The SCC allowed claims for Alabama have been recently microfilmed and are available for purchase from the National Archives. (When I did my research they were still in manuscript form only.)There is a nice guide to this microfilm, as well, that one could have photocopied by NARA--it gives the names of the claimants on each reel--they are organized first by county and then alphabetically within the county. (Be aware that some errors were made in assigning people to their county of residence--also, if the person had moved to a new county after the war, the claim will be filed under that county, not the one in which they were living during the war. It's important to check Gary Mills' master index to make sure that you can find the individual you are seeking, if you are looking for a particular claimant.) I'm not sure if any libraries are lending copies of this collection yet, but that would be a less costly way to see them.

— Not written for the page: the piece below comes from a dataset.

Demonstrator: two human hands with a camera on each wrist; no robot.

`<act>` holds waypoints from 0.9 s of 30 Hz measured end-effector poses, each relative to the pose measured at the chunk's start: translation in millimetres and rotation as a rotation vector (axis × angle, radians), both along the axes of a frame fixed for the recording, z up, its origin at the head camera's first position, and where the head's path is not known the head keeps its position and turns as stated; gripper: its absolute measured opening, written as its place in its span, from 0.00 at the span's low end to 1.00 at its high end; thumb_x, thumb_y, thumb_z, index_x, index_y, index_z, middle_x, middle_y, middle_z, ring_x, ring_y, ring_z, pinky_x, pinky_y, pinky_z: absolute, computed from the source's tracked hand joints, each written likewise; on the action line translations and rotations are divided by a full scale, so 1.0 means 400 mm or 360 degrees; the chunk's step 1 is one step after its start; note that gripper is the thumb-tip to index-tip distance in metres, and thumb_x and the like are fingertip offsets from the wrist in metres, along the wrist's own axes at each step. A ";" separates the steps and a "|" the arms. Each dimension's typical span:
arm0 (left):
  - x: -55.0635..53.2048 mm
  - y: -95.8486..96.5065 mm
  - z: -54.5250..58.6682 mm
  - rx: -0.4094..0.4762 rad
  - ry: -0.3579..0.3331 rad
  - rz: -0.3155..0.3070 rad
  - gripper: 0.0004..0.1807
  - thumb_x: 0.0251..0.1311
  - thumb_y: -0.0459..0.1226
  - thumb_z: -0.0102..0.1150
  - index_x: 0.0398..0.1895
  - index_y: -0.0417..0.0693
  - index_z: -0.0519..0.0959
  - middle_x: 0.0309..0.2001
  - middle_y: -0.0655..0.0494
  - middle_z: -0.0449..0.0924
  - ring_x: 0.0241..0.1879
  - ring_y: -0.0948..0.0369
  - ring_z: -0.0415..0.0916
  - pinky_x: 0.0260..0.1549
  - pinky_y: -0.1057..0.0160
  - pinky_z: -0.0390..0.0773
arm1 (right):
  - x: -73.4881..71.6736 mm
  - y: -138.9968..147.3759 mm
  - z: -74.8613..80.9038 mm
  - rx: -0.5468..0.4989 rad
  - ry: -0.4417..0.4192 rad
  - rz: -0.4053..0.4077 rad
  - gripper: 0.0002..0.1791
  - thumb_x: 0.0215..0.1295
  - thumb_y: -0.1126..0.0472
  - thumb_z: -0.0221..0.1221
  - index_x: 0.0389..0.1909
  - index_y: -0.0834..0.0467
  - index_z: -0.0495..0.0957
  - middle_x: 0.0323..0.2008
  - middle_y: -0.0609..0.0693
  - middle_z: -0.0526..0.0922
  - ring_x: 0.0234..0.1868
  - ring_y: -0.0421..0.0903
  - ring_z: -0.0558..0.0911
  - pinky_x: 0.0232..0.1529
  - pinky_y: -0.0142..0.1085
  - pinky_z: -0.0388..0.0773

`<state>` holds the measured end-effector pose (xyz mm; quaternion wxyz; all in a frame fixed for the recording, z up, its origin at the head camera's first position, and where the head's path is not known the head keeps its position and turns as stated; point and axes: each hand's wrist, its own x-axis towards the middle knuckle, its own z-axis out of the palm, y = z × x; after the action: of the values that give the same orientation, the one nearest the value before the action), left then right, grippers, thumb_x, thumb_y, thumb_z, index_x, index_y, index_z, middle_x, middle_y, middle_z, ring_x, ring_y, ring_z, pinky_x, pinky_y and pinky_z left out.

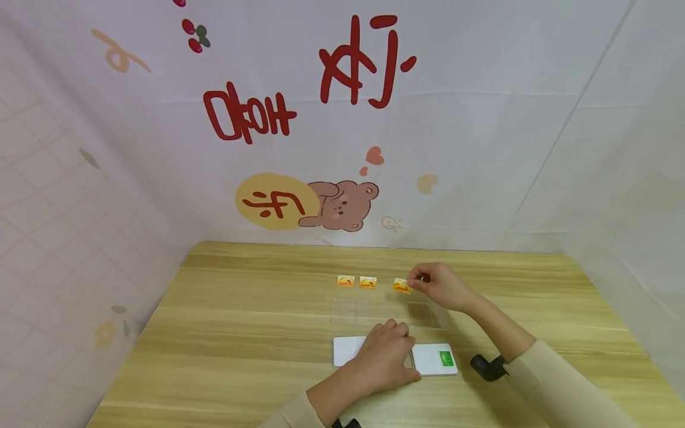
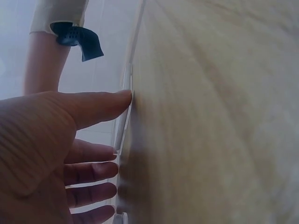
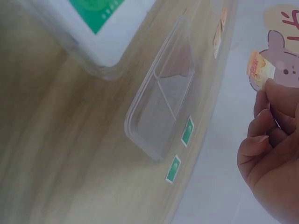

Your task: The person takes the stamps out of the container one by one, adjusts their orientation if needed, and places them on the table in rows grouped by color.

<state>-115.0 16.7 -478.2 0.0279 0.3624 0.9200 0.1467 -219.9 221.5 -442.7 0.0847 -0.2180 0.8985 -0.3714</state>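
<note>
Between thumb and fingertips, my right hand (image 1: 439,285) pinches a small orange-and-yellow stamp (image 1: 402,286), raised over the back of the table; its printed face also shows in the right wrist view. Two similar orange stamps (image 1: 356,282) lie in a row to its left. My left hand (image 1: 386,353) lies low over two flat white boxes, its fingers extended. Its thumb touches the near edge of the right white box (image 1: 426,359), on which a green stamp (image 1: 446,358) lies. The left white box (image 1: 348,349) is partly hidden by that hand.
Two transparent plastic lids, a left one (image 1: 350,311) and a right one (image 1: 423,315), lie behind the boxes. Two green stamps (image 3: 181,149) lie beyond the right lid in the right wrist view. A printed cloth wall (image 1: 455,131) borders the wooden table (image 1: 225,321).
</note>
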 end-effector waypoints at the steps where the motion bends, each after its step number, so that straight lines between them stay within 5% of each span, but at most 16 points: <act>1: 0.000 -0.001 0.001 -0.0003 0.0002 -0.0003 0.22 0.51 0.58 0.79 0.40 0.55 0.88 0.37 0.67 0.70 0.38 0.66 0.64 0.36 0.69 0.64 | -0.007 -0.003 -0.004 0.0002 -0.0002 0.0007 0.06 0.75 0.64 0.61 0.38 0.56 0.85 0.32 0.56 0.84 0.30 0.44 0.75 0.31 0.34 0.73; 12: 0.005 -0.003 0.010 -0.0036 0.0055 -0.0026 0.22 0.52 0.59 0.78 0.39 0.55 0.87 0.37 0.67 0.72 0.39 0.66 0.65 0.36 0.69 0.64 | -0.061 -0.045 -0.034 0.0122 0.0087 0.0084 0.06 0.74 0.65 0.62 0.37 0.61 0.85 0.30 0.49 0.84 0.29 0.42 0.76 0.32 0.36 0.75; 27: 0.003 -0.003 0.006 -0.0055 0.0067 -0.0033 0.21 0.52 0.59 0.78 0.38 0.56 0.87 0.36 0.67 0.70 0.38 0.66 0.64 0.35 0.70 0.62 | -0.091 -0.059 -0.079 0.0284 0.0144 -0.0023 0.04 0.72 0.67 0.64 0.37 0.61 0.86 0.31 0.46 0.85 0.32 0.41 0.81 0.38 0.40 0.80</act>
<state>-113.8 15.4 -475.6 0.0163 0.3744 0.9189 0.1230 -256.4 198.0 -474.3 0.0603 -0.2197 0.9325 -0.2803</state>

I found the papers of the Alabama Governors and the Freedmen's Bureau particularly helpful regarding post-war Republican Party organizing, but it was nice to have names from the SCC to correlate with the various letters and reports to/from governors. Some claimants did discuss their Republican Party activity, but this occurred randomly, simply because the SCC did not ask standard claimants (i.e., the ones not giving testimony in person in DC) direct questions about their post-war political allegiances. If such information appears in the testimony, it was offered voluntarily by the claimant. Some of this is pretty juicy stuff, though, and I write a good bit about it in the last two chapters of my book.
Beyond 1874, I am of little use to you for particular references to sources, simply because that's the cut off point of my own research--sorry!